Mi mente se puso en blanco; el miedo se había desvanecido, tenía las manos firmes y el corazón había dejado de latirme en la garganta. Contemplaba serenamente a mi enemigo de ojos azules. Mariano Rosas se acercaba con el paso cauteloso de un felino, y yo ni siquiera caía en la cuenta de eso; su mirada, fija en la mía, me mantenía hechizada. Estiró el brazo con recelo y me tomó por la muñeca para guiar mi mano hasta su cuello, donde me obligó a apoyar la punta del cuchillo. «Si esto es lo que quieres, hazlo», desafió.

Me di cuenta de que era incapaz de matarlo, ni siquiera de odiarlo tanto. El cuchillo se me resbaló de la mano y caí al suelo sollozando. Allí, a sus pies, le supliqué que me dejara tranquila, que se apiadara de mí, que no me lastimara. Él, indiferente, me levantó en brazos y me llevó a la pieza contigua donde volvió a tomarme. Cuando terminó, agitado, la carne y el corazón aún estremecidos, me aseguró: «Voy a hacer que me quieras, puedo hacer que me quieras».

La necesidad insoslayable de ver a Nahueltruz llevó a Laura a cerrar el cuaderno y devolverlo a la escarcela. Todo el tiempo pensaba que el padre del hombre que amaba, del hombre al que le había entregado su virginidad, era el salvaje que había ultrajado a su tía Blanca Montes, la madre de su hermano Agustín. Se le descompuso el ánimo al preguntarse qué había hecho. Las escenas de la noche anterior le regresaban a la mente en forma desordenada, y ella trataba de puntualizar alguna instancia en la que Guor hubiese dado muestras de esa naturaleza montaraz que resultaba evidente en su progenitor. Ahogó un sollozo y se cubrió la cara con las manos. No desconfiaría de él, a quien amaba.

Doña Generosa apareció en la habitación con el almuerzo del padre Agustín en una bandeja. Se acercó a la cabecera y sonrió satisfecha al comprobar que las sienes del franciscano seguían frescas. Notó que Laura se hallaba inquieta, caminaba de una punta a la otra, se restregaba las manos y un ceño le ocupaba el semblante.

—Si tienes alguna diligencia que hacer, querida —susurró la mujer—, yo puedo dar el almuerzo al padrecito cuando despierte.
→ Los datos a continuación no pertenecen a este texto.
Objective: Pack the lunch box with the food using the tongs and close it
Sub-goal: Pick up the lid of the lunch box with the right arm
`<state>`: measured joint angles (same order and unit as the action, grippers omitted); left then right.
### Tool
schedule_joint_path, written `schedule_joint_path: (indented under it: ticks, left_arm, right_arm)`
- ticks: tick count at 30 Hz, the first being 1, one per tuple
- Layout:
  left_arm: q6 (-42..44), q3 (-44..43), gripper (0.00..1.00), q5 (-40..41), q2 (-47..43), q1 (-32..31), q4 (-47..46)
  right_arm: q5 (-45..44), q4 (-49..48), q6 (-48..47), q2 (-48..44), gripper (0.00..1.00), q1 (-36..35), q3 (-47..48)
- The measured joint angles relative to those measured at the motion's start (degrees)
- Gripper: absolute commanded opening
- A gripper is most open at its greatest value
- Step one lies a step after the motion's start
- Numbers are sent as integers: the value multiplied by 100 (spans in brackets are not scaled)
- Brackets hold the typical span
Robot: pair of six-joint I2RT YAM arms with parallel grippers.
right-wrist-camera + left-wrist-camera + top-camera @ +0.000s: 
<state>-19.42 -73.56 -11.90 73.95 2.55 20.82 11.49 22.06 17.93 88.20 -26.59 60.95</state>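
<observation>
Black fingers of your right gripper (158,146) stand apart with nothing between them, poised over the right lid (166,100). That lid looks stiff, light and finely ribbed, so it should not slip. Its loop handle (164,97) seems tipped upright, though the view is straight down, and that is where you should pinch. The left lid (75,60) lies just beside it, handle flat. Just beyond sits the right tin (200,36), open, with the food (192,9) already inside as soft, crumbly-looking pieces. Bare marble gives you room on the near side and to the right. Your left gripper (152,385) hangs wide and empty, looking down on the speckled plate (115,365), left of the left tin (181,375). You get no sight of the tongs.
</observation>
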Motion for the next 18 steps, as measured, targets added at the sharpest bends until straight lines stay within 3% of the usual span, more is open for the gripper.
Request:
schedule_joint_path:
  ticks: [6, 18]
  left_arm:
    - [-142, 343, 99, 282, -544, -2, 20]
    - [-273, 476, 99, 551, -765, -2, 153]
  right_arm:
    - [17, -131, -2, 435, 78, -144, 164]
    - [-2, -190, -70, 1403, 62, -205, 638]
Laura no quería abusar de la hospitalidad de doña Generosa ni recargarla con labores que no le correspondían; tampoco quería dejar solo a su hermano mientras María Pancha descansaba en el hotel. No obstante, aceptó el ofrecimiento, incapaz de controlar la ansiedad por ver a Nahueltruz. Salió a la calle y enseguida cayó en la cuenta de que no tenía idea adonde se hospedaba. Miró hacia uno y otro lado con la mano sobre la frente buscando a Blasco. Había mucho movimiento; pasaban carretas, buhoneros, pregoneros, hombres a caballo, mujeres con sus niños, pero ni rastro del muchacho. Enfiló rumbo al establo; allí lo encontró barriendo el forraje.

—¡Señorita Laura! —se sorprendió Blasco, no tanto por encontrarla allí sino por el mohín en su expresión—. ¿Algo le sucedió al padrecito Agustín?
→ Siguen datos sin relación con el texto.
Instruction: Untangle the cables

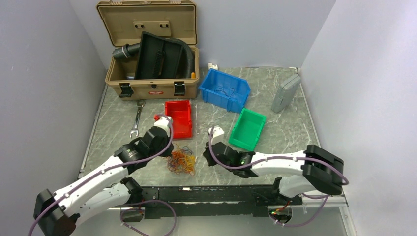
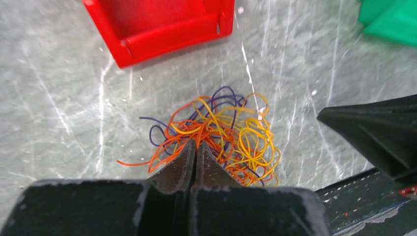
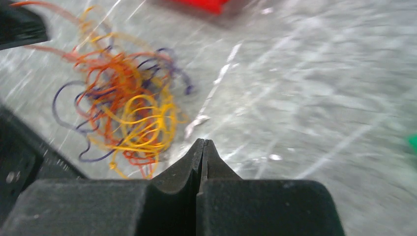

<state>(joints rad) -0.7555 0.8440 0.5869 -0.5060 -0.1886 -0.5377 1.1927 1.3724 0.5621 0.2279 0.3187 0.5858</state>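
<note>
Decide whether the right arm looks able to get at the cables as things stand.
Probably yes: only bare table lies between the shut right pincer and the cables close to its left.

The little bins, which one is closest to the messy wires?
The red bin, just behind the wires; the blue bin and green bin sit farther off.

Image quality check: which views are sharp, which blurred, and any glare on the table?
Top external: evenly lit, sharp, the tangle of thin orange, yellow and purple wires small but legible. Left wrist: wires in focus, bright streaks on the grey marbled tabletop, glare or veining unclear. Right wrist: blurred throughout, wires smeared.
</note>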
—Nada, nada —se apresuró a aclarar—. Quiero que me lleves con el cacique Guor.

A Blasco le tomó unos segundos comprender cabalmente el pedido. Se quedó mirándola y, aunque dudó, no se animó a contradecirla y le pidió que lo acompañase. La guió por las calles de la villa para terminar frente al portón trasero del convento. Con la agilidad de una cabra, Blasco trepó la pared y se arrojó dentro. Un momento después, levantó la falleba y abrió el portón. Encontraron a Nahueltruz subido a una escalera, mientras reparaba el techo y otras partes del gallinero, donde la noche anterior se había metido una comadreja y matado a varias gallinas.

—¡Y tú sin escuchar ni pío! —se había irritado fray Humberto esa mañana, mientras Nahueltruz lo ayudaba a quitar los animales destrozados.
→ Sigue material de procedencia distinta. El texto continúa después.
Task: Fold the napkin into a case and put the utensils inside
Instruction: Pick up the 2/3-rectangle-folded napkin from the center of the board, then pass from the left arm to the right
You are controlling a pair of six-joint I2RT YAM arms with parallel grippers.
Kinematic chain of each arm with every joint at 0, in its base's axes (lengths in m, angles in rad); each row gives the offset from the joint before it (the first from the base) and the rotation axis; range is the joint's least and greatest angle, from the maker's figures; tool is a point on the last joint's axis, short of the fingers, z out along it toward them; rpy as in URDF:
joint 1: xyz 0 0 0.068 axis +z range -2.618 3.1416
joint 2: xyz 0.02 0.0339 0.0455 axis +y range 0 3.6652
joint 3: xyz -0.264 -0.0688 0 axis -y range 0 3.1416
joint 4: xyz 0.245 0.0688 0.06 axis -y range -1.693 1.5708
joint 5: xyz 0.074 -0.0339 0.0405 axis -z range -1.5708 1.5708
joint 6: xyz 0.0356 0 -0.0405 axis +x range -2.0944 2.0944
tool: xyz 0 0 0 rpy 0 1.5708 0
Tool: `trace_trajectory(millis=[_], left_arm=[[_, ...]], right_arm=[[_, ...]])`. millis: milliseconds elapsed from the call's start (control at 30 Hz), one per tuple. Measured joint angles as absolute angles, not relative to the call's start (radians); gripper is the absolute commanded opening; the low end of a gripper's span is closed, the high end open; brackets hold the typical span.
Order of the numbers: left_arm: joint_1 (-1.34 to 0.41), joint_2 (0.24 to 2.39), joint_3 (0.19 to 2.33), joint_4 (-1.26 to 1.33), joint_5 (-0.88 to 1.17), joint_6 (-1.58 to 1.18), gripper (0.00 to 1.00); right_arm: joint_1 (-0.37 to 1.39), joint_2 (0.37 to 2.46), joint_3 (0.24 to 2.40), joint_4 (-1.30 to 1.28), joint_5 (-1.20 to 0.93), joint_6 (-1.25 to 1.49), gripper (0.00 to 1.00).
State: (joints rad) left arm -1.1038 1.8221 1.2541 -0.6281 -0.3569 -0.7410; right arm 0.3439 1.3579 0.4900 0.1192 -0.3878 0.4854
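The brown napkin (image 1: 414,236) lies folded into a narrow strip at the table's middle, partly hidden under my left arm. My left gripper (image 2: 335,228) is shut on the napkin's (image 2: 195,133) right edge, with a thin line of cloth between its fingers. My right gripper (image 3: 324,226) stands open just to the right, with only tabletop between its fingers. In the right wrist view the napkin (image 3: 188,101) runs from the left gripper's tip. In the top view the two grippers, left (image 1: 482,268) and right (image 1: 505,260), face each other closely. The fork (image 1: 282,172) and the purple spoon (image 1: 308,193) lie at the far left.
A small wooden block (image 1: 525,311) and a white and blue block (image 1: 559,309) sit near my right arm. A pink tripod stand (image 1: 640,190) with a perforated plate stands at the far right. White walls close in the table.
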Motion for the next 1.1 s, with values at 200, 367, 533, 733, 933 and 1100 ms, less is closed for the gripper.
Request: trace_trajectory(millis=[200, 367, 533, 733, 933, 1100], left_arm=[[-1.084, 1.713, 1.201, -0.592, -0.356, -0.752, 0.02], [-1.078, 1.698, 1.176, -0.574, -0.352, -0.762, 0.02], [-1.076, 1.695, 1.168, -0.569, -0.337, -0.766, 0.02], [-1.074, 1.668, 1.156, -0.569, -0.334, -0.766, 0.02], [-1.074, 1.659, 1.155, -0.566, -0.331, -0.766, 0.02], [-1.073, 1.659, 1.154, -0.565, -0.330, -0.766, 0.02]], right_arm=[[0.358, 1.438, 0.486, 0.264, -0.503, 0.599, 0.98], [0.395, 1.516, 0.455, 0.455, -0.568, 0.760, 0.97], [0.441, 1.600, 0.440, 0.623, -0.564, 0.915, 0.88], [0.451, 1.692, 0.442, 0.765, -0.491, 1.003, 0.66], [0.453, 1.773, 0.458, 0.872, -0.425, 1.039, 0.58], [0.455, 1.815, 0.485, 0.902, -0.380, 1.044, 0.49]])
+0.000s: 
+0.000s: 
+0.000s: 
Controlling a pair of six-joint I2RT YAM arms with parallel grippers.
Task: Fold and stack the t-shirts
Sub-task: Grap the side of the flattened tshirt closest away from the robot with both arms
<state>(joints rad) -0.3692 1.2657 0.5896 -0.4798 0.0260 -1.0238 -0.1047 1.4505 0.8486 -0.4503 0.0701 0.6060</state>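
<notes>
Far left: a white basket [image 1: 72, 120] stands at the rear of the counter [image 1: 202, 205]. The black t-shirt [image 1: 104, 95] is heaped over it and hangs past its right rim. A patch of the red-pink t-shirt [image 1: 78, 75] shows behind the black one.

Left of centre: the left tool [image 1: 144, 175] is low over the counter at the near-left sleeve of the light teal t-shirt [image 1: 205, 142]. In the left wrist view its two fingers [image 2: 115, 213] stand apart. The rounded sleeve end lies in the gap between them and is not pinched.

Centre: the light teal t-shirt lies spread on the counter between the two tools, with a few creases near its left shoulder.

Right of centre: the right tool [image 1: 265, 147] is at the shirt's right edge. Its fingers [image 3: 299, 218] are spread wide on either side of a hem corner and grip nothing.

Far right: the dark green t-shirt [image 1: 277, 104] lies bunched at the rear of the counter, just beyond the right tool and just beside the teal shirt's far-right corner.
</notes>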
—La tormenta, fray Humberto —tentó Nahueltruz, que se hallaba entre los brazos de Laura en el momento en que la comadreja correteaba a las gallinas. Para contentar al fraile, le propuso reparar los huecos con madera y reforzar la estructura general del gallinero. En eso se ocupaba, cuando Laura y Blasco se deslizaron dentro del convento.

Laura y Blasco se quedaron contemplándolo a cierta distancia. Nahueltruz Guor martillaba. Tenía el torso desnudo, y los músculos revelaban el esfuerzo; acompañaba los golpes de martillo con el entrecejo fruncido, mueca que Laura encontró irresistiblemente atractiva. Nahueltruz levantó la vista.

—¿Por qué la trajiste? —se enfadó con Blasco.

—Yo le pedí —terció Laura.

Nahueltruz bajó la escalera y se acercó con mala cara, el martillo aún en su mano.

—Te volviste loco, Blasco. ¿Alguien los vio?

—Nadie nos vio, Nahueltruz —farfulló el niño, muy afectado.

—Ve a la cocina y pídele a fray Humberto que te convide con las bolas que acaba de freír.

Blasco salió corriendo, no tanto por las bolas de fray Humberto, que eran famosas, sino por escapar a la ira de Nahueltruz.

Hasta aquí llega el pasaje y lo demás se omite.